Sunday, 24 June 2007

Tough on crime?

The Observer gives the latest update on the long-running saga of the government's battle against prison "overcrowding":
The Government will this week spark a new war with the judiciary by stripping England and Wales's 30,000 magistrates of powers to hand out suspended jail terms, in a fresh bid to ease the prisons crisis.

The move is likely to prompt an angry reaction from magistrates who fiercely guard their sentencing powers.

It will also be interpreted as a climbdown by the government which introduced suspended sentence orders (SSOs) for summary offences - 'minor' crimes, such as common assault or driving while disqualified, which are heard in the magistrates' court - only two years ago. Under the order an offender receives a custodial punishment if they commit a further crime while the suspended sentence is running.

But the government has been alarmed by the number of times magistrates have used suspended sentences and by how many have been converted into custodial sentences for reoffenders.

We really do seem to be living in a world that has gone totally mad. How else do we describe a society where the government - which is supposed to exist for the protection of the populace - will use any trick in the book to try and keep criminals out of prison, and on the streets?

My own views on claims that prisons are overcrowded have been set out here before: essentially, I will not accept that prisons are full up until there is no longer one inch of floor space in one cell in the country which does not have a convict lying, sitting, or standing on it. And I also feel that a liberal application of the noose would serve the purpose of reducing the prison population rather well.

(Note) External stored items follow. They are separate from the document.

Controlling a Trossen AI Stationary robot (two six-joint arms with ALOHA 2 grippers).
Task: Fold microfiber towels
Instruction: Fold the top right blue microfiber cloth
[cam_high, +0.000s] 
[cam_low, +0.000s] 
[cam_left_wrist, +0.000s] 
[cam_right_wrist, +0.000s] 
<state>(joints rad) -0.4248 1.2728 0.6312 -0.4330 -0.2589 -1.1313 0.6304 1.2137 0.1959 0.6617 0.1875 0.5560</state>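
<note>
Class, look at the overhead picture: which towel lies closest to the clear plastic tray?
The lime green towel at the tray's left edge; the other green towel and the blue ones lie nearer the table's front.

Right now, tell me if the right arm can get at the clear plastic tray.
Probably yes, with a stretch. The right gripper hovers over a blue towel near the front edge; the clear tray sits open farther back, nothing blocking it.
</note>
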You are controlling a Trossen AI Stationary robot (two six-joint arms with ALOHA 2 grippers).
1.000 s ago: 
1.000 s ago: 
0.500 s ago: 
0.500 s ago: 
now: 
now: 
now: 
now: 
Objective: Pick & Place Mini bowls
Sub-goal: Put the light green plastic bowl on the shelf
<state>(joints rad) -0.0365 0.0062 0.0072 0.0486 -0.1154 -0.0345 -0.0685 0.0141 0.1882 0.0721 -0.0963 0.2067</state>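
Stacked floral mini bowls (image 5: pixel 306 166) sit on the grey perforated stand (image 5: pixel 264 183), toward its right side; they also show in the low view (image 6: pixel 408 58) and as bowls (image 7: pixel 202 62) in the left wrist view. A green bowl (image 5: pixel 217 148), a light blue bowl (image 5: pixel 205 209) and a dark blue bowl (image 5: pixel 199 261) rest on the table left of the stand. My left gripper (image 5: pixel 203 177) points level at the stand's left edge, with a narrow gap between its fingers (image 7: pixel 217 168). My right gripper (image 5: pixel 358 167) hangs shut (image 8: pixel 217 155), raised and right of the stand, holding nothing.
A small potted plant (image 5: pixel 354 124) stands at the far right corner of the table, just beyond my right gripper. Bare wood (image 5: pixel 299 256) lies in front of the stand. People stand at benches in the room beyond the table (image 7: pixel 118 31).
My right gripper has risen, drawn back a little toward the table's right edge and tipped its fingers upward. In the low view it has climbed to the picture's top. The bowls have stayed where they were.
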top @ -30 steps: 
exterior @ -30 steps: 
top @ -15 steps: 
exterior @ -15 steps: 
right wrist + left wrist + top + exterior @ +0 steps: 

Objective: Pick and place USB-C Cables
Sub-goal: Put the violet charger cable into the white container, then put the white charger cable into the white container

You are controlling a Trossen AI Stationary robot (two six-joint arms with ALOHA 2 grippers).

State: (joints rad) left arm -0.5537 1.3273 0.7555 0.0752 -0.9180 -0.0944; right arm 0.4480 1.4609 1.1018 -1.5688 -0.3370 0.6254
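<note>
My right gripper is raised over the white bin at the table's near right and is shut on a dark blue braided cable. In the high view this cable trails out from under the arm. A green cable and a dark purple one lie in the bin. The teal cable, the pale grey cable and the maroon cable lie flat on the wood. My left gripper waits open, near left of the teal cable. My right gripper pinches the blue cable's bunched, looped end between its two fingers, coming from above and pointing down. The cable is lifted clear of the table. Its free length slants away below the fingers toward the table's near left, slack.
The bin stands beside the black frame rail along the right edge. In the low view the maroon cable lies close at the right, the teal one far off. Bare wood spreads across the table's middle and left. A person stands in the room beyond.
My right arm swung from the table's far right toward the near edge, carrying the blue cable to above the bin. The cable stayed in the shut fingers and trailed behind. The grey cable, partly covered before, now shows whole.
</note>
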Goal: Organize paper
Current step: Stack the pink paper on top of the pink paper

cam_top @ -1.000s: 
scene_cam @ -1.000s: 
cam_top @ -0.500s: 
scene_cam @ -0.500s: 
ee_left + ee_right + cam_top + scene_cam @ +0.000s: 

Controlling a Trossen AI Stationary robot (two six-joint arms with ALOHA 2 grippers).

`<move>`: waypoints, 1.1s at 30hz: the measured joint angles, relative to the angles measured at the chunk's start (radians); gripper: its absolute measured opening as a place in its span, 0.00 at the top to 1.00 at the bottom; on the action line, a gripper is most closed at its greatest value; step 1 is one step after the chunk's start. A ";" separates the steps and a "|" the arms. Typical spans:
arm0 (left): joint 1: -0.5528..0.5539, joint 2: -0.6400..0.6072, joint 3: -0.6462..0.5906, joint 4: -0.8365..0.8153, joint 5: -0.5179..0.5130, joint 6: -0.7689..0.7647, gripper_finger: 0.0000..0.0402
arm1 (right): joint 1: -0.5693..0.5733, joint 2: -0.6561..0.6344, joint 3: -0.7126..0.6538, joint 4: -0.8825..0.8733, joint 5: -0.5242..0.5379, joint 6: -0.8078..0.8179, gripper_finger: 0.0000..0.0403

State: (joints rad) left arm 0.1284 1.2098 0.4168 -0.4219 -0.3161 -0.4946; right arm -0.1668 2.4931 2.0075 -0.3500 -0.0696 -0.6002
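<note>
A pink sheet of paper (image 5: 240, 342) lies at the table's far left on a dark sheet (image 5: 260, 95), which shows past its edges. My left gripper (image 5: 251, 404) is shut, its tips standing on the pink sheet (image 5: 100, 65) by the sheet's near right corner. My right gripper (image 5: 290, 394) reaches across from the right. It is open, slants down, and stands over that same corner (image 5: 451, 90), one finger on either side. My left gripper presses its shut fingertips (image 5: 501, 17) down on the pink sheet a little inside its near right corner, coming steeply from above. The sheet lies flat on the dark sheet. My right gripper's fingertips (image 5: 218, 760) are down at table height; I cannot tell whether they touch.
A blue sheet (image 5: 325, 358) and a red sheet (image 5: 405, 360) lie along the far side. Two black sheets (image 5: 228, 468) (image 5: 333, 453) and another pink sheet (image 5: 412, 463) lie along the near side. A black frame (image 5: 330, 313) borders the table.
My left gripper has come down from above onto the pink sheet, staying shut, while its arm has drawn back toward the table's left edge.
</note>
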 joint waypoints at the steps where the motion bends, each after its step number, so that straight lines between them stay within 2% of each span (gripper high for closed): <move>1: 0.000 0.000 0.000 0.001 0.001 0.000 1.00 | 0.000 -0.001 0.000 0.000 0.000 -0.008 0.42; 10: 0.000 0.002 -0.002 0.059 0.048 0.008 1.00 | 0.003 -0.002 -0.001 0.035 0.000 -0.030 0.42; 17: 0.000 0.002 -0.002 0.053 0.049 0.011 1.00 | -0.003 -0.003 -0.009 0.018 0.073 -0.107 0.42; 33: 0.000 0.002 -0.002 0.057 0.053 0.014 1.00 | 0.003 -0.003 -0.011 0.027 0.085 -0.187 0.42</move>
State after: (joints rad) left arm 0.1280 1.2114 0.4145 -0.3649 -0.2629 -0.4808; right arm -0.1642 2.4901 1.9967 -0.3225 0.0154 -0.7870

Somewhat ironically, however, the government's latest attempt to reduce the prison population may well have the effect of increasing it, at least according to Harry Fletcher, of the National Association of Probation Officers, who "warns" (because it is something we all fear) that magistrates could use immediate custodial sentences, if they are prevented from using suspended ones. Whether this will actually turn out to be the case is unclear (personally, from my limited experience of seeing magistrates in action, I'm surprised to learn that they ever send anyone to prison), but it is a pleasant thought.